A WORLD-leading expert in modern languages and comparative literature from the University of St Andrews has been awarded a research prize worth £100,000 from the prestigious Leverhulme Trust.
Dr Emma Bond, a Reader in the School of Modern Languages, has been awarded one of the 2019 Philip Leverhulme Prizes by the Leverhulme Trust. The £100,000 Philip Leverhulme Prizes recognise the achievement of outstanding researchers whose work has already attracted international recognition and whose future career is exceptionally promising.
Dr Bond was awarded the Philip Leverhulme Prize for her research exploring the transnational circulation of people, texts and objects, which has helped set a new agenda for modern languages research, and for her work in knowledge exchange and the creative humanities.
The prize will fund Dr Bond’s research for two years, which will allow for the completion of a new monograph on the topic of Transnational Collecting, Curating and Display.
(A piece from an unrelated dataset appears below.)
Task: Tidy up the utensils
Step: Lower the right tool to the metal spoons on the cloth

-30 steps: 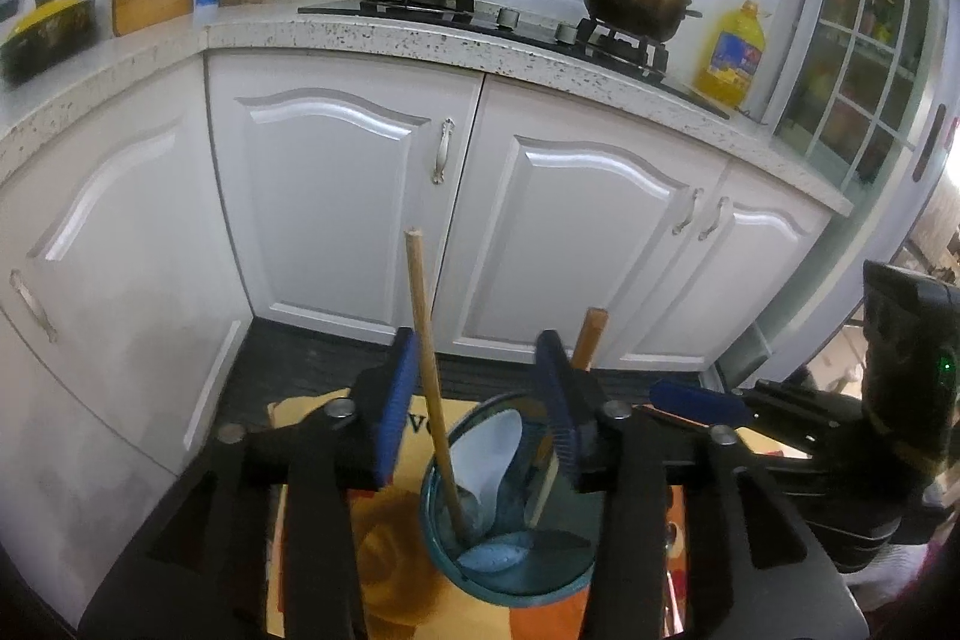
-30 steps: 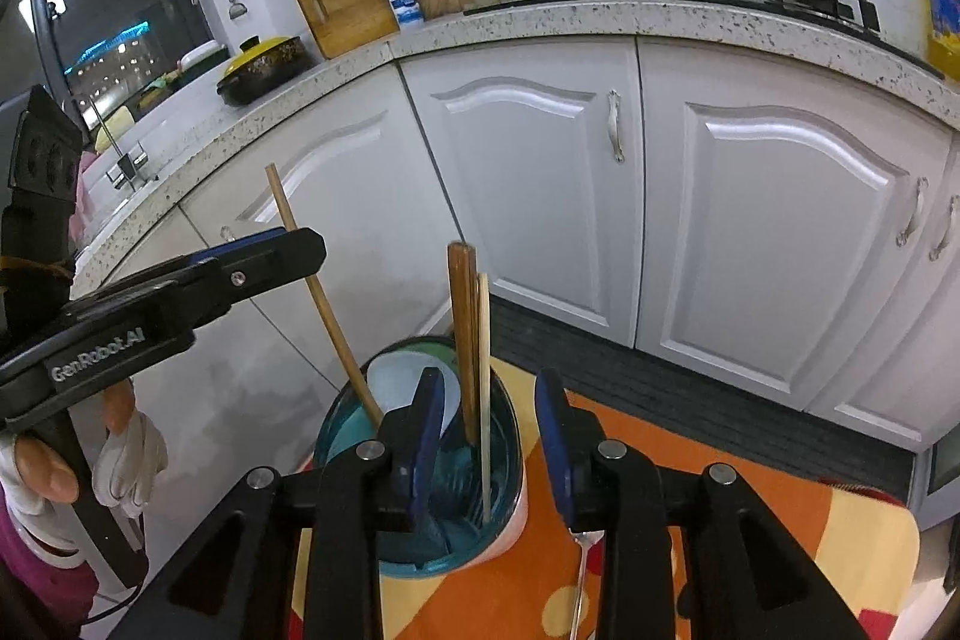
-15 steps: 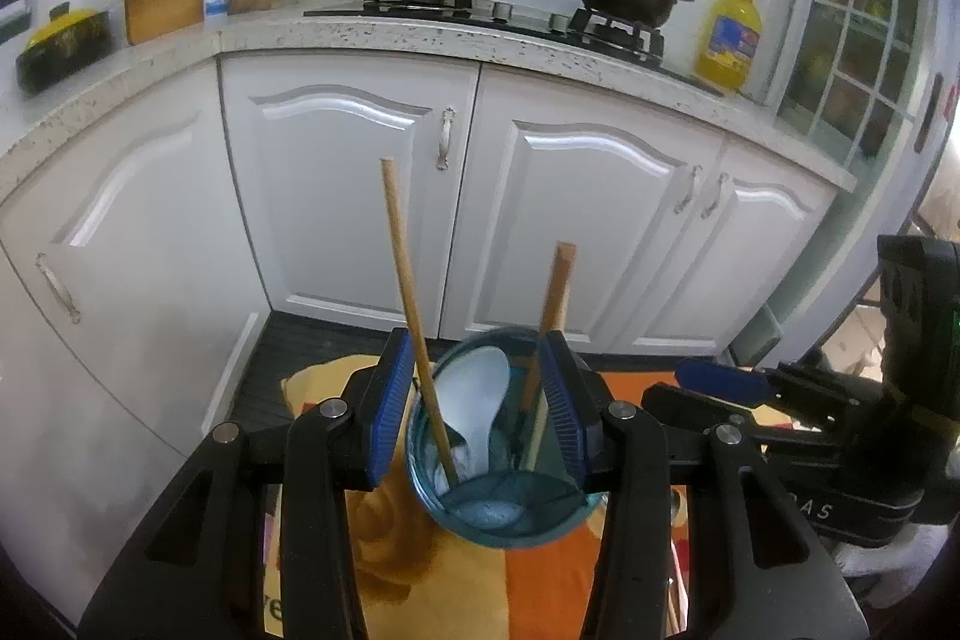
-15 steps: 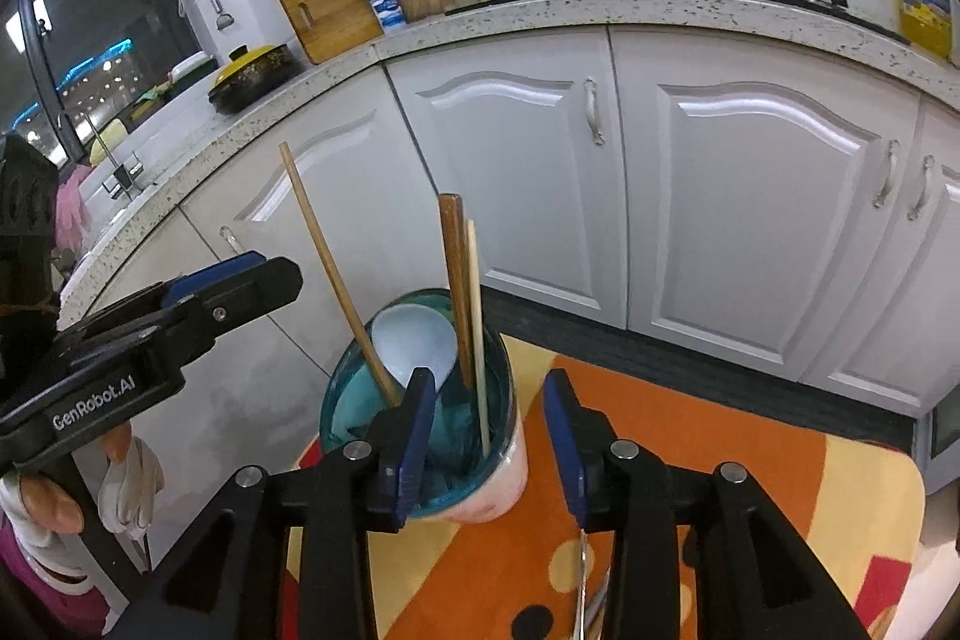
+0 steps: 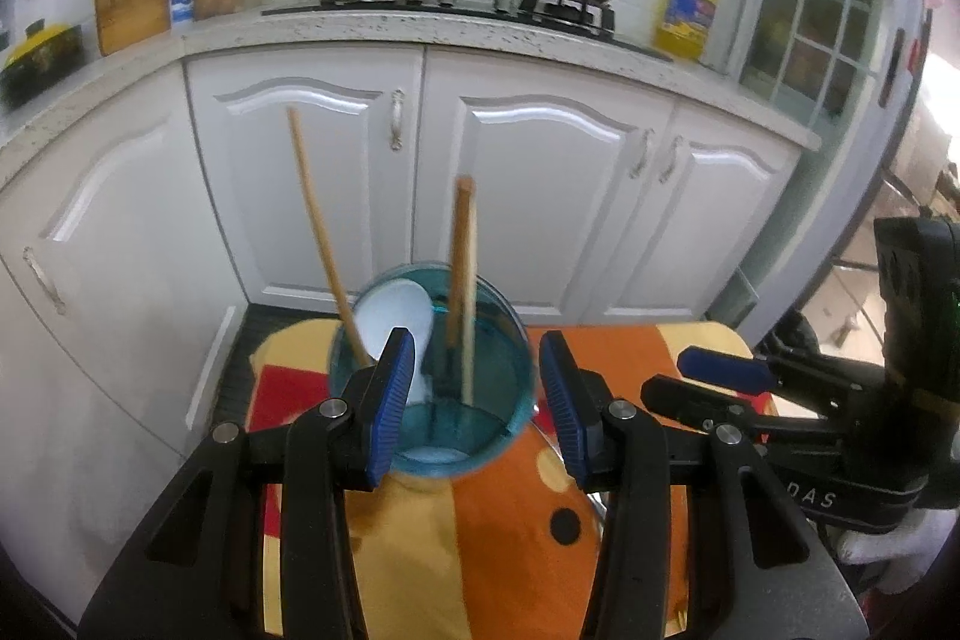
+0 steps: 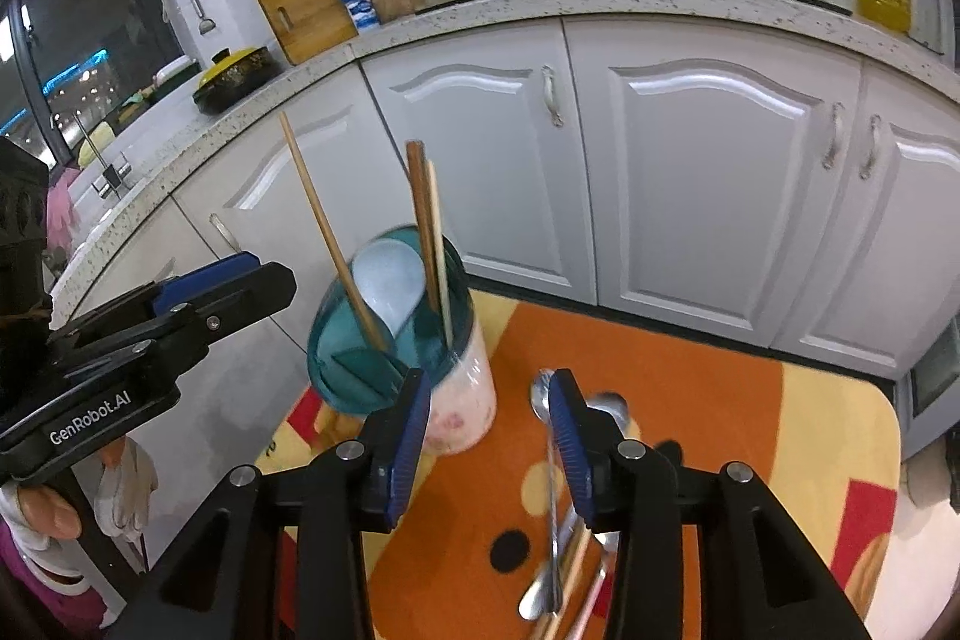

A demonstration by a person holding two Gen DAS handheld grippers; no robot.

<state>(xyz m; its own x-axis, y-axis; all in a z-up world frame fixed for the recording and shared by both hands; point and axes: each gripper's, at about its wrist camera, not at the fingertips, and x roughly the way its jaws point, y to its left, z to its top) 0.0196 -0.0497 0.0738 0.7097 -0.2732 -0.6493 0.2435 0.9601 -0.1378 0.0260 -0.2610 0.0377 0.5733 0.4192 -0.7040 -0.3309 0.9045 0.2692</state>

The project will use a modern languages framework to reinterpret the role of empire and colonialism in a series of museum collections worldwide.
Dr Bond’s research focuses on modern and contemporary Italian and European cultural production within a postcolonial framework. Her first two monographs explored the link between identity and space, and particularly how corporeal and linguistic aspects of identity are represented in contemporary transnational, migration and border literatures.
Philip Leverhulme Prizes have been awarded annually since 2001 in commemoration of the contribution to the work of the Trust made by Philip Leverhulme, the Third Viscount Leverhulme and grandson of William Hesketh Lever, the founder of the Trust.
The Leverhulme Trust was established by the Will of William Hesketh Lever, the founder of Lever Brothers. Since 1925 the Trust has provided grants and scholarships for research and education.
Today, it is one of the largest all-subject providers of research funding in the UK, distributing at least £100m a year.